None of the pictures should appear; the lines from the line containing "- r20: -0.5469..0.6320" through the last line of the listing must be repeated exactly.

========================

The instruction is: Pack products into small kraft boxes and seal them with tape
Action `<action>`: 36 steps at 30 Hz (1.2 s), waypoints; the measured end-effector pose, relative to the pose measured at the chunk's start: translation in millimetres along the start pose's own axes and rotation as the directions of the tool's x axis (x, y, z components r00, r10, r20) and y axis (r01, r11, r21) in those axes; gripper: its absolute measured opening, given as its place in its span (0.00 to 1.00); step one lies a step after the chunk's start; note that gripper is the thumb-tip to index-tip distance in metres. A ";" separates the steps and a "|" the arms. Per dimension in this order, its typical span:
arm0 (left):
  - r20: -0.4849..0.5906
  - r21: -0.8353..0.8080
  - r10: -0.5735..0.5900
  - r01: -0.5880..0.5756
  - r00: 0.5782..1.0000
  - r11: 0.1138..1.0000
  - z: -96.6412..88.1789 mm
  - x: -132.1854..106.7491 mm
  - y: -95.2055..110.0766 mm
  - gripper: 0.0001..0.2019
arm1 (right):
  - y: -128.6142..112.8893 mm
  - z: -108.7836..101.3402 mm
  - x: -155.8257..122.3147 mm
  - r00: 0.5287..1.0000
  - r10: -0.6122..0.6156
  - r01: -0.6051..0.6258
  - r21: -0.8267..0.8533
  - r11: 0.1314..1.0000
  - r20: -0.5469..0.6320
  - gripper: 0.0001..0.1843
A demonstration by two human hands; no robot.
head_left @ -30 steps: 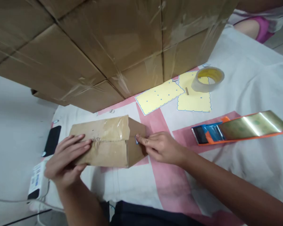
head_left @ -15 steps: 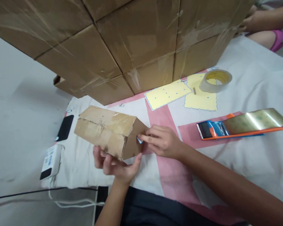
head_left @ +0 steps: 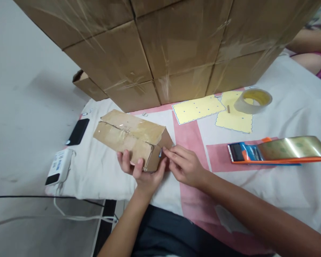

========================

- [Result of this exercise]:
  - r20: -0.5469..0.6320
  - gripper: 0.0001..0.1843
A demonstration by two human hands; no robot.
head_left @ -30 steps: 
head_left @ -15 steps: 
head_left @ +0 steps: 

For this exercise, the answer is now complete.